Mauro Roberto Gomes de Mattos*
No direito brasileiro, a regra geral é o dever da Administração Pública licitar os serviços e obras de que necessita para a consecução das suas finalidades. É o que resulta da norma encartada no artigo 37, XXI, da Constituição Federal, que após o advento da Emenda Constitucional nº 19/98, excetuou da Lei Geral nº. 8.666/93) as Sociedades de Economia Mista e as Empresas Públicas, que possuem estatuto próprio mais flexível e compatível com o artigo 173 do mesmo texto constitucional, sem contudo libera-las da exigência do certame licitatório.
Sucede que o aludido cânone principiológico não possui o condão de regular todas as hipóteses jurídicas que se afigurem como as mais adequadas para caso concreto, ressalvando, portanto, “os casos especificados na legislação”. E coube ao legislador ordinário, dentro de uma razoabilidade, estipular quais seriam os casos dispensados da competição licitatória.
No caso das telecomunicações, a sua Lei Geral (Lei nº. 9.295/96) excetua a aplicação da Lei nº. 8.666/93 e Lei de Concessões, pelo fato das mesmas não contemplarem a abertura do mercado privatizado e, via de conseqüência, a regulação pelos Órgãos competentes.
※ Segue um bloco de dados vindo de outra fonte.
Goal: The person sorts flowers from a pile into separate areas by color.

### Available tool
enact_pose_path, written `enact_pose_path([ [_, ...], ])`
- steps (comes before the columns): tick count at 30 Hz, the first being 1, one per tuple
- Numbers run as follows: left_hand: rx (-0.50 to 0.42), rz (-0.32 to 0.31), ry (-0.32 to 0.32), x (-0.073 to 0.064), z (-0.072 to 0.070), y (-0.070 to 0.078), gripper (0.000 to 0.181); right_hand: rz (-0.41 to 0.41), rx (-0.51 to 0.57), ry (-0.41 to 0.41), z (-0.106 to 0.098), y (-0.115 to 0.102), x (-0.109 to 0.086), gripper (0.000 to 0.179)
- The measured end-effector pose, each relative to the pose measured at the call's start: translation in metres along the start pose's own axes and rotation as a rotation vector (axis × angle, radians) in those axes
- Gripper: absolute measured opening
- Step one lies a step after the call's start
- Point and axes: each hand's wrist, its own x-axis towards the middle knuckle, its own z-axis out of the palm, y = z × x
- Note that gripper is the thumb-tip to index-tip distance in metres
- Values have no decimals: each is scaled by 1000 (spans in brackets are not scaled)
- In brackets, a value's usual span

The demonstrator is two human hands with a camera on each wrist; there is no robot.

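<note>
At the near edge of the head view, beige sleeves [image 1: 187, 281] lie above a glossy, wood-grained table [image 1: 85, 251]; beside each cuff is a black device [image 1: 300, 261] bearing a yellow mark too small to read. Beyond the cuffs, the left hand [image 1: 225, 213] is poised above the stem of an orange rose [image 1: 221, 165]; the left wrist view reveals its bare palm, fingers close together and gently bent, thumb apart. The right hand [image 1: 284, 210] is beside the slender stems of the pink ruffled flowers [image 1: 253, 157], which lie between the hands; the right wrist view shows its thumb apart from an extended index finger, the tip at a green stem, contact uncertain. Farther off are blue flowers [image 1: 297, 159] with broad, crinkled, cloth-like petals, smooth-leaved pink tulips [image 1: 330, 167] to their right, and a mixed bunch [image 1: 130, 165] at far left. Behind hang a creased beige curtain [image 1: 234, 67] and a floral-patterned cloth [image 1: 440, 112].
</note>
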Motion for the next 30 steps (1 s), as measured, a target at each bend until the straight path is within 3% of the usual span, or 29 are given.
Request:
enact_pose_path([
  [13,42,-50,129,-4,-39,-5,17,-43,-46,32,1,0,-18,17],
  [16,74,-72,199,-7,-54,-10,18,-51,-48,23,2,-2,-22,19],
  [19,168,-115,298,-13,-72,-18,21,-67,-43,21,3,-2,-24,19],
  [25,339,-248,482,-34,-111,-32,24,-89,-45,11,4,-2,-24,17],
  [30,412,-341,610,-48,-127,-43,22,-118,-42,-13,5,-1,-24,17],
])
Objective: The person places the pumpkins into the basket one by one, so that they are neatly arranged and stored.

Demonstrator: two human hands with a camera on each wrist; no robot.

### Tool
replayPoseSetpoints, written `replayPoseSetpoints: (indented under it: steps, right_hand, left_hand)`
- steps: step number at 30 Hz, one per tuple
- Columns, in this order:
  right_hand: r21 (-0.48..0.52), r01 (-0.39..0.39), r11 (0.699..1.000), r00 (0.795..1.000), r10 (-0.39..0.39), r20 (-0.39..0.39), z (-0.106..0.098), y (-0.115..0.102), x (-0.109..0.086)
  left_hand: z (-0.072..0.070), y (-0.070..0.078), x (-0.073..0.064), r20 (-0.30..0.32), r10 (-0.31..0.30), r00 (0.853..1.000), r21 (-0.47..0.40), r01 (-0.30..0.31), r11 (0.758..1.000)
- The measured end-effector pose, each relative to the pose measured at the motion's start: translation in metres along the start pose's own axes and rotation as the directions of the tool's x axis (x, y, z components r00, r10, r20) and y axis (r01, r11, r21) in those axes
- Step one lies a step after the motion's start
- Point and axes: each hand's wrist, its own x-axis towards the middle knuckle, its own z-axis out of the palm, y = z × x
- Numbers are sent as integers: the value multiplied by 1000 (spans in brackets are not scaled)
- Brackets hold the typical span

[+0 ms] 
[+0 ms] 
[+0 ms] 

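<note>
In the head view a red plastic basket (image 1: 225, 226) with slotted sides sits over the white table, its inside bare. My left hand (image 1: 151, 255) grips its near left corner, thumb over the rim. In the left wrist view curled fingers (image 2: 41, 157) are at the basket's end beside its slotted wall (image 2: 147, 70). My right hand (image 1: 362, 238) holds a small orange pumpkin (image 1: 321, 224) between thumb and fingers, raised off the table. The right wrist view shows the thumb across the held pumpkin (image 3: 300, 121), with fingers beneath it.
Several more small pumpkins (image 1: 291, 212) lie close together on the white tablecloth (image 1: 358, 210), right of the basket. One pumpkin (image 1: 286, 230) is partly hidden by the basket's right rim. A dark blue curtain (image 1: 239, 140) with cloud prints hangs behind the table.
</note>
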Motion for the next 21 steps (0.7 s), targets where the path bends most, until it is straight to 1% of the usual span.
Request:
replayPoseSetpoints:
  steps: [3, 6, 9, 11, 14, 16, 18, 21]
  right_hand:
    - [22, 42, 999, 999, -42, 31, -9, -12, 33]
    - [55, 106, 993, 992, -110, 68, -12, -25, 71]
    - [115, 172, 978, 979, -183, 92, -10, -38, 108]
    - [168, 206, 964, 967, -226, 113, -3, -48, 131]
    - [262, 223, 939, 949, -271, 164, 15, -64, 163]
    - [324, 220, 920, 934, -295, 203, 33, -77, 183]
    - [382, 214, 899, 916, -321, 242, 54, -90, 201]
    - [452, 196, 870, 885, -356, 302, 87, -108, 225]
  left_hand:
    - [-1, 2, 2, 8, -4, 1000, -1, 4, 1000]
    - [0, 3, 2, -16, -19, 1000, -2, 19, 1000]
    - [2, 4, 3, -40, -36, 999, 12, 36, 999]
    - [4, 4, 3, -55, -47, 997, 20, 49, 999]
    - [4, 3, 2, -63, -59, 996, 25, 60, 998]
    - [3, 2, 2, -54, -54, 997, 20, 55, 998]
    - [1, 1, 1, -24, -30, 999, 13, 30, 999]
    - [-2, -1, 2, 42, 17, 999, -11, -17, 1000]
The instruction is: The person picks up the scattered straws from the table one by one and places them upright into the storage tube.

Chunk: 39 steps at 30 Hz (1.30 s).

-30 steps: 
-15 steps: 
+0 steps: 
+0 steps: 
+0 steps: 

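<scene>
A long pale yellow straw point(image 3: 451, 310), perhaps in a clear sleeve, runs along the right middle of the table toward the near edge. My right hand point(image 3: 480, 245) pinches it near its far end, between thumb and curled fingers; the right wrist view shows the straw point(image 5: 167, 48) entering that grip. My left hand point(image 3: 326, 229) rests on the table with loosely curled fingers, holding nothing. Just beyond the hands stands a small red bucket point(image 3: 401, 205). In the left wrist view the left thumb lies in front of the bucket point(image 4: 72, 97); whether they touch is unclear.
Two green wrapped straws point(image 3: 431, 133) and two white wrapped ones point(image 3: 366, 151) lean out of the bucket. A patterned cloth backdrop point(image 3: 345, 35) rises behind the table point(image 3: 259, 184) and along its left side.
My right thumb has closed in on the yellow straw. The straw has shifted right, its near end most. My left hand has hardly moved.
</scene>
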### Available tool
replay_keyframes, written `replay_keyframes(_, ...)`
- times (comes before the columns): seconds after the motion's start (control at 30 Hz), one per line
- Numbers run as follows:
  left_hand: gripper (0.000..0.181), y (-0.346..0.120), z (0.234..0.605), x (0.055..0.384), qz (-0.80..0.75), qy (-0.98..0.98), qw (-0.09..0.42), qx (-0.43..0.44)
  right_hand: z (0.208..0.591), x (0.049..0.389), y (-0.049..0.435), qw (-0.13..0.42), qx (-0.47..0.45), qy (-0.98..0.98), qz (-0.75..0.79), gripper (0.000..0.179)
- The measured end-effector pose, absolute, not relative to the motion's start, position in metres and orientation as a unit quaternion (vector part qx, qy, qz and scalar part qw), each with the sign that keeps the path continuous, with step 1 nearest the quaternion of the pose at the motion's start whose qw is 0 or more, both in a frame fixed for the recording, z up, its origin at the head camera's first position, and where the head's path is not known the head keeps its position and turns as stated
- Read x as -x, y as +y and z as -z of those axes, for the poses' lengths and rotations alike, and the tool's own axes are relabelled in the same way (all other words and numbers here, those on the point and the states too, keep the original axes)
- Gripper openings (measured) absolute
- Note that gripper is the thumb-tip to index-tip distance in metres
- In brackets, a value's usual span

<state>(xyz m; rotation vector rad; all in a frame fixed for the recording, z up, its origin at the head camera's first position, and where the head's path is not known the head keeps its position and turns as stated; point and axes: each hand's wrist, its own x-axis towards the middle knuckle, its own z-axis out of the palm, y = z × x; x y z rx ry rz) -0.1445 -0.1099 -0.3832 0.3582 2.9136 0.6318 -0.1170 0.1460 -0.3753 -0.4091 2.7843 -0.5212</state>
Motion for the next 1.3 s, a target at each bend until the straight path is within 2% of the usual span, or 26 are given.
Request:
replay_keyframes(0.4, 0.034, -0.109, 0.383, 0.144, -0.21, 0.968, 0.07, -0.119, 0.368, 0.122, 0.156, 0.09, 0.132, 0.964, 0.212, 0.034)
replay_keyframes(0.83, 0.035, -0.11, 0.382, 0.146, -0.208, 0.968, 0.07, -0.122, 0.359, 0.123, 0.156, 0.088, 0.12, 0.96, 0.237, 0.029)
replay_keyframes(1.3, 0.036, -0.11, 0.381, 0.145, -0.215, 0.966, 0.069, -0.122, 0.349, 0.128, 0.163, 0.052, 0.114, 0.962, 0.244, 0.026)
Todavia, alguns segmentos, especialmente os que defendem o monopólio de interesses comerciais de determinadas prestadoras de serviços telefônicos, que por não estarem dispostas a competir com as demais, vem defendendo, quando lhes interessa apenas, que o art. 175 da CF impõe ao Poder Público prestar os serviços diretamente ou sob o regime de concessão e permissão, após a submissão do processo licitatório.
Isso porque, residiria a inconstitucionalidade, na visão retrógrada, e comprometida com os interesses comerciais, por ser ilegal a lei prever que serviços de telefonia sejam explorados por particulares através de autorização, quando a Constituição Federal determina, nesses casos, que seja mediante permissão ou concessão e, a Lei de Telecomunicações não poderia permitir que a Agência Reguladora (Anatel) outorgasse às concessionárias de telefonia autorizações para expandirem os seus serviços, sem a prévia licitação.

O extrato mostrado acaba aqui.